In some ways it’s interesting to compare with Love Actually. The humour in this is somewhat more vulgar and sex ends up being a much more major component of most of the relationships. For example both films have a subplot where a married couple gets into conflict because one of the spouses has cheated on the other. In Love Actually it’s never even resolved whether Alan Rickman’s character had sex with the secretary. A lot points to the answer being no (he probably would have eventually, but he sort of got caught before it had a chance of happening). And in fact when the wife confronts him, it’s not just the idea that her husband may have had sex with another woman that bothers her, the idea that he might be in love with another woman is even more upsetting. With Shirley Maclaine in Valentine’s Day you have it spelt out - she had sex with her husband’s best friend, but there’s also no doubt about her feelings for her husband, those are still strong.

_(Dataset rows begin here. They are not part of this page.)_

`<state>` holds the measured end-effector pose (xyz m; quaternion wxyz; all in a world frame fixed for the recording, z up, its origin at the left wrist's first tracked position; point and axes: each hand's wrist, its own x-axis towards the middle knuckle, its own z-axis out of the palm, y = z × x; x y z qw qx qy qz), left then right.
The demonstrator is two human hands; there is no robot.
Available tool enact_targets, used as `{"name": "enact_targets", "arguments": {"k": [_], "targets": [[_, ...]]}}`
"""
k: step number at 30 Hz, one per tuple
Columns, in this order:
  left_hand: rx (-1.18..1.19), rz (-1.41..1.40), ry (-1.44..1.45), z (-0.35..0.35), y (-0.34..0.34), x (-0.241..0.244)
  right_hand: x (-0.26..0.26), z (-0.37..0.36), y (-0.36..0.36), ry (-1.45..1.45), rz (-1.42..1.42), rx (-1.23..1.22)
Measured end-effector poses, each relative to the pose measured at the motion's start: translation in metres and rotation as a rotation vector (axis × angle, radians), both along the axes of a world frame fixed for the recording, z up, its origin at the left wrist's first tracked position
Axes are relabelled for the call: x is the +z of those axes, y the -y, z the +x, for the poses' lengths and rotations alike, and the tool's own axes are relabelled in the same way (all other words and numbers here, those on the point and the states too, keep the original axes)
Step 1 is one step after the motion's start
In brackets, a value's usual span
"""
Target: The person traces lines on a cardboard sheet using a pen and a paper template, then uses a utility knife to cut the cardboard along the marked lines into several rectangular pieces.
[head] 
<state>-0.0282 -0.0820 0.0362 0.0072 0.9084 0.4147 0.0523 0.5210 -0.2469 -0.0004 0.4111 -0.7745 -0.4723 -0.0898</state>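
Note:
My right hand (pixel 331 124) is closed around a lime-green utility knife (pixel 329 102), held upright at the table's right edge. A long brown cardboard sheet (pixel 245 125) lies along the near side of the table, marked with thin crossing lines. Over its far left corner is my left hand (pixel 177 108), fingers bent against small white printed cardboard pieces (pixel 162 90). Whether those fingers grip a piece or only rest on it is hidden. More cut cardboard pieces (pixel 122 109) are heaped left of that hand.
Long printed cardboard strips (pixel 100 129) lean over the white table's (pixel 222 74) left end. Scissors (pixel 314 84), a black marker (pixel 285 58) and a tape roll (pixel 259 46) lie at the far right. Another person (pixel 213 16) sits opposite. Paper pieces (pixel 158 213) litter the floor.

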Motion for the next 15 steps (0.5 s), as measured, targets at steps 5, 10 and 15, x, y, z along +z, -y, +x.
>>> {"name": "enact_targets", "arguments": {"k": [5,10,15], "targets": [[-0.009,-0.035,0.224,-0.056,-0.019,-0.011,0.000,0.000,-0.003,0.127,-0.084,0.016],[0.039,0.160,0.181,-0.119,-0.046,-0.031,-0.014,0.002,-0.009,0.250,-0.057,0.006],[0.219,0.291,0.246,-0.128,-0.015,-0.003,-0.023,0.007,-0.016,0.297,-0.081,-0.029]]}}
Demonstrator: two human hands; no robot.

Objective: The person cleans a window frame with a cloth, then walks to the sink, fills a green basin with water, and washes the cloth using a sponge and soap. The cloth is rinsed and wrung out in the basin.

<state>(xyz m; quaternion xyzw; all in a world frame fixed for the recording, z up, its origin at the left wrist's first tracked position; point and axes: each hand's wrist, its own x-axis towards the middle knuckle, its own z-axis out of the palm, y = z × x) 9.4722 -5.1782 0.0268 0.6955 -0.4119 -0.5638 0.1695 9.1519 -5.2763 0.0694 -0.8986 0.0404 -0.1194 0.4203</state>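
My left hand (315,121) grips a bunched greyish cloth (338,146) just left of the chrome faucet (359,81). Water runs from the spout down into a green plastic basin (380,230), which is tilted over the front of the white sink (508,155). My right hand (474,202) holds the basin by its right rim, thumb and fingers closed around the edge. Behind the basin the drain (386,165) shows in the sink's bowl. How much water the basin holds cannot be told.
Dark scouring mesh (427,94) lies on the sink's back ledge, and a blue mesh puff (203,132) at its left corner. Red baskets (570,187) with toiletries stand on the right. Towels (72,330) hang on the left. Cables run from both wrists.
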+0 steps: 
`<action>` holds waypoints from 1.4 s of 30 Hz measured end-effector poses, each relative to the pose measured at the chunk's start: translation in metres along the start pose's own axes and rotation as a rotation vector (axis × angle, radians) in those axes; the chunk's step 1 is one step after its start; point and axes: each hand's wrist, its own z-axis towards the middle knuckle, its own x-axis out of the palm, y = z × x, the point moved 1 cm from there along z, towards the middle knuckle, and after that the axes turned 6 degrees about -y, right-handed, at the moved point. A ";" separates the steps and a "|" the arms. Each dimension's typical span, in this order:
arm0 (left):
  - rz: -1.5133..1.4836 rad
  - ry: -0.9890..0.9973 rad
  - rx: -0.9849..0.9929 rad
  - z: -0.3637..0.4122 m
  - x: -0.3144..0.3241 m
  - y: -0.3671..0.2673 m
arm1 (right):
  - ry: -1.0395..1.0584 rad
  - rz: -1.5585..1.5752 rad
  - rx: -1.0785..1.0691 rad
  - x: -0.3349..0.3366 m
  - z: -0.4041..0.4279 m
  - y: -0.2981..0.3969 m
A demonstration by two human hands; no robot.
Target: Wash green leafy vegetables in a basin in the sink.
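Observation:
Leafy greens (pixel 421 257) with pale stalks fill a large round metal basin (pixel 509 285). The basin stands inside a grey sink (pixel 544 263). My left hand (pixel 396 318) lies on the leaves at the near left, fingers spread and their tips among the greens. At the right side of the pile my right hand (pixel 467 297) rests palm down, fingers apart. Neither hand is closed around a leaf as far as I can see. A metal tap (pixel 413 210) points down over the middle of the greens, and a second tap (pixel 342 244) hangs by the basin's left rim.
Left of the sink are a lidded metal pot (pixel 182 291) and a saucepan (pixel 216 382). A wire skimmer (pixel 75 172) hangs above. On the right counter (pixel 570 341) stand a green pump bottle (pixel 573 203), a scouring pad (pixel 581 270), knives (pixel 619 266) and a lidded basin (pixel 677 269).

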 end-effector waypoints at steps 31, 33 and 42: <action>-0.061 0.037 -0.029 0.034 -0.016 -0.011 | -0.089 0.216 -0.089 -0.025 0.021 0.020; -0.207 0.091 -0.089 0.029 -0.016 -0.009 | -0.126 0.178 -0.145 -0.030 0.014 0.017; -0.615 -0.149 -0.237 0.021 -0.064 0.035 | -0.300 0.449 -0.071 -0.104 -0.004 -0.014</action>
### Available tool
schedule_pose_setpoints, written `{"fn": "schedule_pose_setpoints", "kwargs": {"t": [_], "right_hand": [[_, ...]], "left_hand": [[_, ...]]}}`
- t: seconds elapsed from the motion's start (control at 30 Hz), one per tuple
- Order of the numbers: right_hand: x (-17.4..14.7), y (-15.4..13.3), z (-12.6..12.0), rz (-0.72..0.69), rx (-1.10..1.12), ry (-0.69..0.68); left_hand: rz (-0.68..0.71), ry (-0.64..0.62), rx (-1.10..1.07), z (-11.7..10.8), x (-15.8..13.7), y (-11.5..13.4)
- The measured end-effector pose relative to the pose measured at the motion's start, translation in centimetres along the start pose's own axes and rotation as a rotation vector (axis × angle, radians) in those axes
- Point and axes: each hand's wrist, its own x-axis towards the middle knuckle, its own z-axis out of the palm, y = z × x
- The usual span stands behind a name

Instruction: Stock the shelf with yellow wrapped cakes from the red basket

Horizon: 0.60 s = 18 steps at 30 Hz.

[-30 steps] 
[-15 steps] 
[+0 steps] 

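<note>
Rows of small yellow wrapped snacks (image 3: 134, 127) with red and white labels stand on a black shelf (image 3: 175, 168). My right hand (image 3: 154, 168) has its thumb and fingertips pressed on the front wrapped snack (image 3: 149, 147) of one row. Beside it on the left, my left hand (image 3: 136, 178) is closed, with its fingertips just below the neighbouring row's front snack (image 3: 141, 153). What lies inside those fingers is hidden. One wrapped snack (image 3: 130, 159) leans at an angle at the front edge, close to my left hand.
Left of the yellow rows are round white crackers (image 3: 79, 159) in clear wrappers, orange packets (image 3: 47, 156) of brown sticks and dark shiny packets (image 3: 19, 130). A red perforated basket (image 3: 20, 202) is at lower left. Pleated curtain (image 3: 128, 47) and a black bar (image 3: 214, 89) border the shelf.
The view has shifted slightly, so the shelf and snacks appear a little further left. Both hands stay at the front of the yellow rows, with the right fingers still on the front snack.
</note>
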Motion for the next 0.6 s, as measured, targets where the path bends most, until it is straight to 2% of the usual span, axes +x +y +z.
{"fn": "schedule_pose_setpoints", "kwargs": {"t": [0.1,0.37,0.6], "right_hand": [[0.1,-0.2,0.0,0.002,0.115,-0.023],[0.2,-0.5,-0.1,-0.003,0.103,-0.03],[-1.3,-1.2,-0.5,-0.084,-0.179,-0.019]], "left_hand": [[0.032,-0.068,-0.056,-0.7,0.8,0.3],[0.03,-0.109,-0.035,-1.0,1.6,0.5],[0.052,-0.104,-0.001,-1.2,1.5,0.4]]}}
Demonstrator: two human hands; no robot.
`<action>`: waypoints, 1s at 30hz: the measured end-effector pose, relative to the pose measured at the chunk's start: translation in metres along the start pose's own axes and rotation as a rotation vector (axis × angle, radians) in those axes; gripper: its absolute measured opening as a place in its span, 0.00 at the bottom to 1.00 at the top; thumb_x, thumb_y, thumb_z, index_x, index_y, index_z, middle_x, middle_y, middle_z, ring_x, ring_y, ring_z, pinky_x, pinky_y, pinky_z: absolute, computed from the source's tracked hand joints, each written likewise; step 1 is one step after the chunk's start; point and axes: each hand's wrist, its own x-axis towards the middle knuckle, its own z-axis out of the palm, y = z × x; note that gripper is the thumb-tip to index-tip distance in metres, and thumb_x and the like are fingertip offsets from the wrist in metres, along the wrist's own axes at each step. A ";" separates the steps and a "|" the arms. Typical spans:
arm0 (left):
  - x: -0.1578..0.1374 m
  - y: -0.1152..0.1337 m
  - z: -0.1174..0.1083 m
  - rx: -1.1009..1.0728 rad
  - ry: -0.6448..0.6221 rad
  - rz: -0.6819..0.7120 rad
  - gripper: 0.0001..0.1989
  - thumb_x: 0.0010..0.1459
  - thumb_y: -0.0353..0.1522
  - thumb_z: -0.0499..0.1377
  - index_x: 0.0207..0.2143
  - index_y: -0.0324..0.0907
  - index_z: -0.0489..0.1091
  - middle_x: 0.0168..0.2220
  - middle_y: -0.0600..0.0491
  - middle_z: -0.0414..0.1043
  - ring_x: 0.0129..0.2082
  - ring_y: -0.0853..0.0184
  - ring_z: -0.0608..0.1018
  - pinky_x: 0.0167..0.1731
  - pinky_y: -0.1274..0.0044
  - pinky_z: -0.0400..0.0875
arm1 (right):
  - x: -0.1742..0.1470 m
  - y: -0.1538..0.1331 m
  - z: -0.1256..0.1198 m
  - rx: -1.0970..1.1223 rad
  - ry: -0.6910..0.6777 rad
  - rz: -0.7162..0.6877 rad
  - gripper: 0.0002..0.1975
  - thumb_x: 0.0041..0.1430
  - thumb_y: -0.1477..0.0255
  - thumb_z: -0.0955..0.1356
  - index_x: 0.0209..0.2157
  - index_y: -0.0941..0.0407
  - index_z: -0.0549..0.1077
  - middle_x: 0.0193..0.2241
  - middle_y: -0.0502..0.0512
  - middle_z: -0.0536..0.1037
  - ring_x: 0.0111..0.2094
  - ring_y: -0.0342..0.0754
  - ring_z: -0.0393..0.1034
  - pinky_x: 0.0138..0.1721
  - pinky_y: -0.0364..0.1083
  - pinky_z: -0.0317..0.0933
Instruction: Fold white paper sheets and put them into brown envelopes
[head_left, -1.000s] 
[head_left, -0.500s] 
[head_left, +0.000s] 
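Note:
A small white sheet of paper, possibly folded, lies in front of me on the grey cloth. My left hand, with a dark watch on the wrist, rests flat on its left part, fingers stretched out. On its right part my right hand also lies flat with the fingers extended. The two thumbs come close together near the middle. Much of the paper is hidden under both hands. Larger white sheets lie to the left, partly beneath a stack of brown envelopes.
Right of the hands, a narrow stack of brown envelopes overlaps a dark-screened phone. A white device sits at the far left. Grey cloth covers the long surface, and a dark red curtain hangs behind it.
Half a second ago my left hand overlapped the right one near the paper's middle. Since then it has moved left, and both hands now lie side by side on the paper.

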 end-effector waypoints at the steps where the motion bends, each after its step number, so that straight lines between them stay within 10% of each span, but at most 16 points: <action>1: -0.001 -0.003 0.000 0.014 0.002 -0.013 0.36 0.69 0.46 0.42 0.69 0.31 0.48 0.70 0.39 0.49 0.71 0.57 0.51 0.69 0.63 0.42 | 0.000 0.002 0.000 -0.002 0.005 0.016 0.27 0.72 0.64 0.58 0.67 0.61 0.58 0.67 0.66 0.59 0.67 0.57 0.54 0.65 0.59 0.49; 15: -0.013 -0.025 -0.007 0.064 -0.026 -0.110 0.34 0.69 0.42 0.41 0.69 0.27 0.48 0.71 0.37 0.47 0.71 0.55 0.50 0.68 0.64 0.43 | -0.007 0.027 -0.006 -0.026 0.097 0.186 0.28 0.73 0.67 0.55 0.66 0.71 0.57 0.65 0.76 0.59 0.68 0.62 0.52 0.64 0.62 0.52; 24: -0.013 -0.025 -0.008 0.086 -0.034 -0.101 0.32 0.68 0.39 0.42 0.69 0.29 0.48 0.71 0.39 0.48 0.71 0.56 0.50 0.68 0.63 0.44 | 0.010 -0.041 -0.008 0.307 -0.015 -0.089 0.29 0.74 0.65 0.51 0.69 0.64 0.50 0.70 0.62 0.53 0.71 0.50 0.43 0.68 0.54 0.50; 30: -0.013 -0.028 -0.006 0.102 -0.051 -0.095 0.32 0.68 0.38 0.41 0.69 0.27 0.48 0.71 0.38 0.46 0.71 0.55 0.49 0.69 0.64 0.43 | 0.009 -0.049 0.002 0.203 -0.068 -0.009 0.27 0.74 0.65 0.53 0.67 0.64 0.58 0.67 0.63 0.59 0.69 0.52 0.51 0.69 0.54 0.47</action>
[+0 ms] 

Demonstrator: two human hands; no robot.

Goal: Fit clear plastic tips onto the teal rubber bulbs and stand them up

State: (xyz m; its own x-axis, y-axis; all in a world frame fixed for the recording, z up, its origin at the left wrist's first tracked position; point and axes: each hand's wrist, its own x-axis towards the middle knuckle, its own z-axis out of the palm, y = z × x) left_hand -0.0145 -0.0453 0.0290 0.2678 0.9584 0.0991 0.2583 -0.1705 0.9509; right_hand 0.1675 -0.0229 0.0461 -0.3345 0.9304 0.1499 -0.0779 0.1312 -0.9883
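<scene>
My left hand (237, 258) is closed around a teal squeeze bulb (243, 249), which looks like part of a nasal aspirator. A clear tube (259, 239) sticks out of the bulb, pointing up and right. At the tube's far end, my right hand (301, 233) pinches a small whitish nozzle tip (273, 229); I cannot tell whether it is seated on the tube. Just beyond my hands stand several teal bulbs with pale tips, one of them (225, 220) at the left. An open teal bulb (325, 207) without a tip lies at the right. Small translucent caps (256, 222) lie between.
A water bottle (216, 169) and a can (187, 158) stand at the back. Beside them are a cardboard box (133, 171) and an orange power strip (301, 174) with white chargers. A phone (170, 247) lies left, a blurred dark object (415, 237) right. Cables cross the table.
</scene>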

The other difference is that while both films are feel good movies and make sure there are happy ends everywhere, in Love Actually there are endings which aren’t quite perfect or quite resolved. Love may have conquered all, but just because Alan Rickman’s and Emma Thompson’s characters stay together, doesn’t mean some bitterness hasn’t been left behind. It’s left for us to interpret. In Valentine’s Day everything is fully resolved.

For romance lovers I think this will work very well and it is genuinely funny. For fans of any of the cast this should work as well. Most other people will probably find this isn’t their cup of tea though.